2. Filtration Chamber:

  • The second container will act as the filtration chamber. It receives the greywater from the collection chamber, and its purpose is to remove finer particles and impurities.
  • Connect the collection chamber to the filtration chamber using PVC pipes or hoses.
  • Create layers of filtration media inside the chamber. Start with a layer of gravel at the bottom, followed by a layer of sand, and finally, a layer of activated charcoal. The filtration media will trap and remove contaminants from the greywater.

3. Treatment Chamber:

  • The third container functions as the treatment chamber. Its purpose is to further clean and purify the greywater before it can be used for irrigation.
  • Connect the filtration chamber to the treatment chamber using PVC pipes or hoses.
  • Add a layer of fine sand or fabric on the bottom of the treatment chamber to act as a final filter.
  • Optional: You can introduce plants like reeds or water-loving species in the treatment chamber.
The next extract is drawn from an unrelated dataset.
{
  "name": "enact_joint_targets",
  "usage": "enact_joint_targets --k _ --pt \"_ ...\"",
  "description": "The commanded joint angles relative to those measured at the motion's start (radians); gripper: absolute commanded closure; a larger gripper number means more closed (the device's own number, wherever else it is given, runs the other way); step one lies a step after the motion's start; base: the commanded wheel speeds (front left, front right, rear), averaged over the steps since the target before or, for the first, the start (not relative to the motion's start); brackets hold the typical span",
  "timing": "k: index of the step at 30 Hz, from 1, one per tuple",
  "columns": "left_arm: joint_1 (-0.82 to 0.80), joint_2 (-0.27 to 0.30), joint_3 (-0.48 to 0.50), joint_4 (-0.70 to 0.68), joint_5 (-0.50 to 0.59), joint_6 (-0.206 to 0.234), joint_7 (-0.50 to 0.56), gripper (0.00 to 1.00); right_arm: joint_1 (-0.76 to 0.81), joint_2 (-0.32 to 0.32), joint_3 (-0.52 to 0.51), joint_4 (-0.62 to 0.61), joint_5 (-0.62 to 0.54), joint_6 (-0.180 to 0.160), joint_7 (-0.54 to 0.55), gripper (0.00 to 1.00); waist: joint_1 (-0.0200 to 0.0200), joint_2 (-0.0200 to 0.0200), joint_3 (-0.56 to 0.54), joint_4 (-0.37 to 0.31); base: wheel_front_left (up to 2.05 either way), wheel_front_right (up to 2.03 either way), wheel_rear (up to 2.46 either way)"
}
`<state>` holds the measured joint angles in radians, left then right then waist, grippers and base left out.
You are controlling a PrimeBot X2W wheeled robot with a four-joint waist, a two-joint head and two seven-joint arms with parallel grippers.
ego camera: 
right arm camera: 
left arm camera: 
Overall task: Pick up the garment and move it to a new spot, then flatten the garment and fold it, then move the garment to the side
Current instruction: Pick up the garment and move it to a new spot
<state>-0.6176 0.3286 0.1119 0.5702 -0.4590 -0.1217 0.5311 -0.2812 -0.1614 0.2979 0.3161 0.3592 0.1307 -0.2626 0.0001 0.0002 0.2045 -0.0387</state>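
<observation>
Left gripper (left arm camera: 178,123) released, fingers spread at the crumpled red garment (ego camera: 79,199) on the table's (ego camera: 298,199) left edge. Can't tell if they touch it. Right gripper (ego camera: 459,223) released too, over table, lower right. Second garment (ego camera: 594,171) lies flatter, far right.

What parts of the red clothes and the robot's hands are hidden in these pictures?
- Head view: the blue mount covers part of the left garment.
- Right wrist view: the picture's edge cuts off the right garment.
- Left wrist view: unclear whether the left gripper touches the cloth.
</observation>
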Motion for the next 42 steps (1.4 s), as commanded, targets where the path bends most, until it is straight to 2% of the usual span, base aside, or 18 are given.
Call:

They will further absorb nutrients and purify the water through natural biological processes.

4. Distribution:

  • Install a hose or tubing to connect the treatment chamber to the irrigation points in your garden.
  • Add valves or taps to control the flow of water from the treatment chamber to the irrigation system. This allows you to adjust the water distribution based on your garden’s needs.

5. Maintenance:

  • Regularly inspect and clean the filters in the collection and filtration chambers to prevent clogging.
  • Monitor the water quality and plant health in your garden to ensure the greywater is suitable for irrigation.

By using a three-chamber system, you can effectively treat and recycle greywater, contributing to water conservation and sustainability on your permaculture homestead. Always use eco-friendly soaps and detergents to minimize the impact of chemicals on the environment and plants.